■ Required action ■
Each record below should be set down exactly.

■ Entries provided ■

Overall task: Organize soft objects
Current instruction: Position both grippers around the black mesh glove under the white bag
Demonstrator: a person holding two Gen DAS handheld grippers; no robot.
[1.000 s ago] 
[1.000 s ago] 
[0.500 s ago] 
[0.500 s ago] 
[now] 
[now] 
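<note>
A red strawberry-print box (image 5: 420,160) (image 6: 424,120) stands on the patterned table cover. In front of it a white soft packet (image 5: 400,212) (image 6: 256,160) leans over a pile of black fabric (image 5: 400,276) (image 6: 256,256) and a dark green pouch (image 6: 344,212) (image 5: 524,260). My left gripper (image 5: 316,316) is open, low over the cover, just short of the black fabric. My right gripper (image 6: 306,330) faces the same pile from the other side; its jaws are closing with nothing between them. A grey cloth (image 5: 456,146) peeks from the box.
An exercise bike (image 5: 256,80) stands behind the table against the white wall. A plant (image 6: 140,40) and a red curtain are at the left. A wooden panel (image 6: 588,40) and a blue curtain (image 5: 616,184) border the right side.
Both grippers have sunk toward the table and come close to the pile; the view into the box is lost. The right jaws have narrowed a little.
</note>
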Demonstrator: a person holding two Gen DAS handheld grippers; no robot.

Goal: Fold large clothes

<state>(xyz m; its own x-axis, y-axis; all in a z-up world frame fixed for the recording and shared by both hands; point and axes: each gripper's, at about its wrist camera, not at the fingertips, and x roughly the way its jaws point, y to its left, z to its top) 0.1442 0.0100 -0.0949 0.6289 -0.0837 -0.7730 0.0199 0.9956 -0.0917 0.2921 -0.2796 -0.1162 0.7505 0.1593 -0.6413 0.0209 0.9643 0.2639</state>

■ Task response ■
Overall task: Organize soft objects
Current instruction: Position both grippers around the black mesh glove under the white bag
Demonstrator: a person holding two Gen DAS handheld grippers; no robot.
[1.000 s ago] 
[1.000 s ago] 
[0.500 s ago] 
[0.500 s ago] 
[now] 
[now] 
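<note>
A red strawberry-print box (image 5: 420,160) (image 6: 424,120) stands on the patterned table cover. In front of it a white soft packet (image 5: 400,212) (image 6: 256,160) leans over a pile of black fabric (image 5: 400,276) (image 6: 256,256) and a dark green pouch (image 6: 344,212) (image 5: 524,260). My left gripper (image 5: 316,316) is open, low over the cover, just short of the black fabric. My right gripper (image 6: 306,330) faces the same pile from the other side; its jaws are closing with nothing between them. A grey cloth (image 5: 456,146) peeks from the box.
An exercise bike (image 5: 256,80) stands behind the table against the white wall. A plant (image 6: 140,40) and a red curtain are at the left. A wooden panel (image 6: 588,40) and a blue curtain (image 5: 616,184) border the right side.
Both grippers have sunk toward the table and come close to the pile; the view into the box is lost. The right jaws have narrowed a little.
</note>
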Demonstrator: a person holding two Gen DAS handheld grippers; no robot.

Goal: Fold large clothes

<state>(xyz m; its own x-axis, y-axis; all in a z-up world frame fixed for the recording and shared by both hands; point and axes: each gripper's, at about its wrist camera, not at the fingertips, and x roughly the way its jaws point, y to its left, z to its top) 0.1442 0.0100 -0.0949 0.6289 -0.0837 -0.7730 0.0199 0.9956 -0.0917 0.2921 -0.2796 -0.1162 0.7505 0.1593 -0.6413 0.0209 0.9643 0.2639</state>

Here the answer is complete.